UNESCO defines inclusive education as “a process of address­ing and responding to the diversity of needs of all learners through increasing participation in learning, cultures and communities, and reducing exclusion within and from education. It involves changes and modifications in content, approaches, structures and strategies, with a common vision which covers all children of appropriate age range and a conviction that it is the responsibility of the regular system to educate all children.” While this serves as a good overall definition, a twin-track approach to include children with disabili­ties that identifies the specific barriers they face and prepares teach­ers to deal with them is also needed. 

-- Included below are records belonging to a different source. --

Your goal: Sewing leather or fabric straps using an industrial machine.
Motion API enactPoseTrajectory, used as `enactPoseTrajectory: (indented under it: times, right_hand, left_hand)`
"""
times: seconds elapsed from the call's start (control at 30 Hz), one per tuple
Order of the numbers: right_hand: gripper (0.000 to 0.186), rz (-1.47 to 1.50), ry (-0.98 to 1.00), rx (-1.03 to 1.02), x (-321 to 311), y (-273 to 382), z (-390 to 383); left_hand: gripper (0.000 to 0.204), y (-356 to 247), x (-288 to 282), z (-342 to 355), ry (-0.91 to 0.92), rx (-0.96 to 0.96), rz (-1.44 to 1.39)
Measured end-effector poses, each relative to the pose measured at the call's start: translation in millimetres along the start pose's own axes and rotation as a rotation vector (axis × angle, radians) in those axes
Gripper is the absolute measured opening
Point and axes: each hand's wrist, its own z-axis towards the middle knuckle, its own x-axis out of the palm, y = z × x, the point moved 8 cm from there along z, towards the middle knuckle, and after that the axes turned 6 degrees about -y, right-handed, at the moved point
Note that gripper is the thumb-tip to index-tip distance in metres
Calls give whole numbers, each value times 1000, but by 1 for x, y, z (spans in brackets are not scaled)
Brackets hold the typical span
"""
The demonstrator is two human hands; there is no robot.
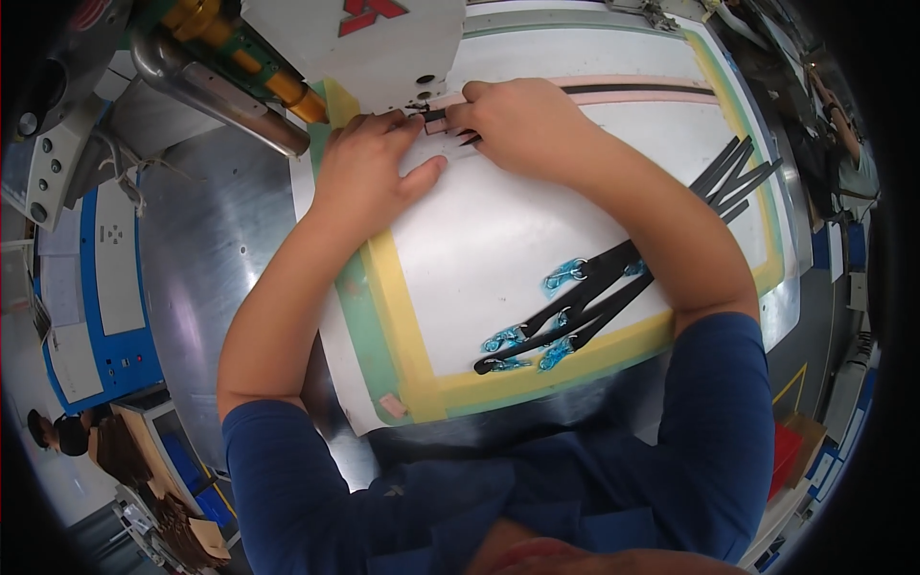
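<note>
At the top centre, by the white machine head [364, 48], my left hand [374, 168] rests with thumb spread and fingertips beside a short black strap piece [434, 117]. My right hand [508, 125] has curled fingers pinching that strap on a pink-edged guide [652, 98], along which a black strip runs to the right. Below my hands, several black straps [604, 278] with hooks in blue wrapping [561, 276] lie fanned across the white board [450, 230], which has yellow and green tape borders.
A steel cylinder [211, 101] and brass rod stand upper left. A blue control panel [81, 326] sits left of the metal table [206, 268]. A co-worker [57, 431] is at lower left, another person's arm [843, 134] at far right. A red bin [781, 458] is lower right.
</note>
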Motion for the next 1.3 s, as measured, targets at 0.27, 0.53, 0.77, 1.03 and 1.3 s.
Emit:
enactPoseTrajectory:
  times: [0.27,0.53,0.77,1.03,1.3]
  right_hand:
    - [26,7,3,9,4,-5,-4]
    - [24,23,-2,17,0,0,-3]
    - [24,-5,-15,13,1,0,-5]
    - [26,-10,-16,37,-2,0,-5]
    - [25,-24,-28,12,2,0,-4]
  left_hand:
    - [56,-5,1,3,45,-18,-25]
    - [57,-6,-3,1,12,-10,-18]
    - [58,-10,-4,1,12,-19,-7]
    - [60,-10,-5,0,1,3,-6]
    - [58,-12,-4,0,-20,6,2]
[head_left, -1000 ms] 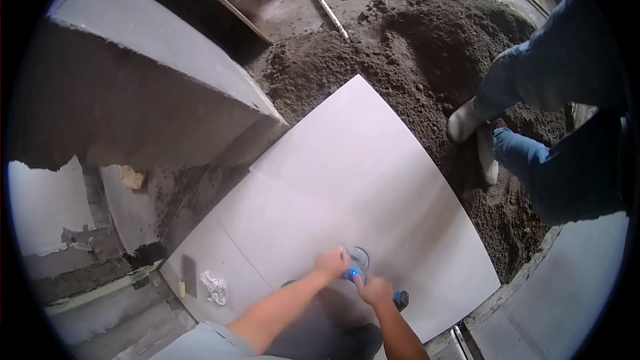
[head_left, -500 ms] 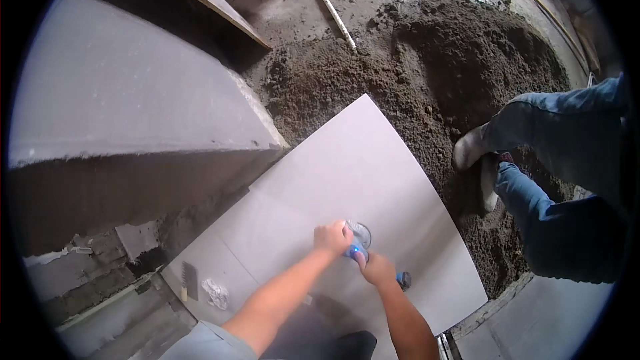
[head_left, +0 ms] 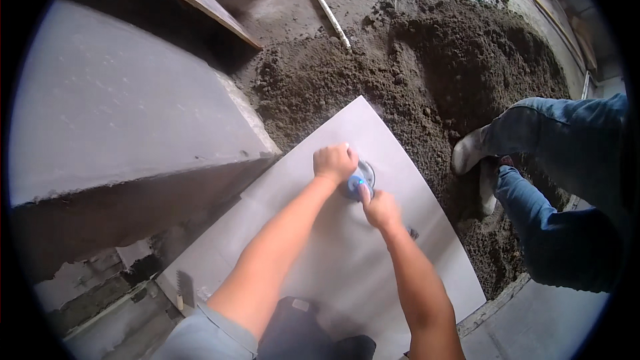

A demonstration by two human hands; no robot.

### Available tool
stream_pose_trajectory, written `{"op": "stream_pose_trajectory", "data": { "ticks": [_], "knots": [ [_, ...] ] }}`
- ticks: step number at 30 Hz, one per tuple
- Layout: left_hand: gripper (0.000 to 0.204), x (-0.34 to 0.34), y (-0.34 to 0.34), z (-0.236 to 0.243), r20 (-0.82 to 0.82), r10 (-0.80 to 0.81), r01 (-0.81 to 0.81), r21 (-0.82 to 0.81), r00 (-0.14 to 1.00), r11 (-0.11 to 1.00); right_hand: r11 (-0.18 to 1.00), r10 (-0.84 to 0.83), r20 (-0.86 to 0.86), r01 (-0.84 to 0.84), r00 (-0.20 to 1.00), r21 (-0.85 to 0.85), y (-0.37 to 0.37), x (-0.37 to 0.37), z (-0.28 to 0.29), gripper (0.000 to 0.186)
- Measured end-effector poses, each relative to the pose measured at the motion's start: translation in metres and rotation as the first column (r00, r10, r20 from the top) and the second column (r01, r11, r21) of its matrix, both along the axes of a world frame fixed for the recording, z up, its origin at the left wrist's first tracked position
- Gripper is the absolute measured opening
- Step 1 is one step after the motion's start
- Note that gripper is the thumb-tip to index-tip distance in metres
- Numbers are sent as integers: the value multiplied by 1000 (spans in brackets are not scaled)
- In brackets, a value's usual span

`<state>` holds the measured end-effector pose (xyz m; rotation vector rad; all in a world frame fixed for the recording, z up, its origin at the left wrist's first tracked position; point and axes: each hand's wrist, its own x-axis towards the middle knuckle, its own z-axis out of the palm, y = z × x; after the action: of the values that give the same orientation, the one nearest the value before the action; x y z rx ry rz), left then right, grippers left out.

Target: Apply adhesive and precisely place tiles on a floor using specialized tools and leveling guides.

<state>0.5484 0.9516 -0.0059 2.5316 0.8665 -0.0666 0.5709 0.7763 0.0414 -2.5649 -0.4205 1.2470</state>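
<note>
My left hand (head_left: 335, 163) is closed on the front grip of a blue tile vibrator (head_left: 355, 190) with a round, greyish disc base. My right hand (head_left: 382, 209) wraps its rear handle, thumb on top beside a glowing blue light. The dark rear end of the tool shows past my right wrist. Its disc rests on a large pale tile (head_left: 407, 193), toward the far half. Both forearms reach over the tile from the lower edge. My left hand hides part of the front grip.
A notched trowel (head_left: 185, 288) lies at the tile's left corner. Dark, loose mortar (head_left: 467, 60) is heaped beyond the tile. Another person's legs in jeans (head_left: 547, 133) stand at the right. A grey raised block (head_left: 133, 107) borders the left. A white pipe (head_left: 325, 8) lies behind.
Both hands and the tile vibrator have moved away from me across the tile, toward its far corner. My left forearm now covers most of the white rag.
</note>
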Motion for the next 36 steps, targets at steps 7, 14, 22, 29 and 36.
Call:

Throughout the world there are examples of good practice in which inclusive education has taken root in schools, districts or whole countries. A number of lessons can be drawn from their suc­cess to help develop inclusive education elsewhere. For example, involving parents of children with disabilities and disabled peo­ple’s organisations (DPOs), as they have a greater understanding of what is required to challenge widespread prejudices. There also needs to be more training for parents and disabled people, as well as improved instruction for teachers on inclusive education and how to incorporate child-centred approaches in the classroom. Ral­lying local communities to campaign for improved resources can also help, for example, to make local buildings more accessible and ‘disabled-friendly’. While all the above are important, peer support has been shown to be the biggest and most effective resource for inclusion, so mobilising peers is an essential requirement. 
Funding is another area that needs overhauling. Corruption needs to be challenged and eradicated. There must be an increase in aid and donations from the international community, with con­trol of these funds handed over to DPOs and parents. Furthermore, available funding should be targeted for low-tech solutions to help disabled people improve their quality of life. 
And what of the role of governments and policy-makers? They have the power to ensure that there is one ministry for all children’s education; that there is a flexible grade system and child-centred curriculum; that incentives for families to enrol their disabled chil­dren are provided; that disabled teachers receive adequate training and are recruited by schools; and that inclusive education is effec­tively promoted. 
Developing inclusive education for children with disabilities has the potential to improve the school system for all. Fun­damentally, inclusive education is a question of attitudinal change at every level of society. Without this transformation, human rights will continue to be trampled on and a great deal of human potential will go to waste.
Reasonable accommodation is a is a legal term used in the CRPD. It amounts to the reasonable changes that should be made to an environment or system of working to provide equal access and easy use for PWDs. In practice the changes required may be to expensive. Reasonable accommodation is an important concept in human rights law.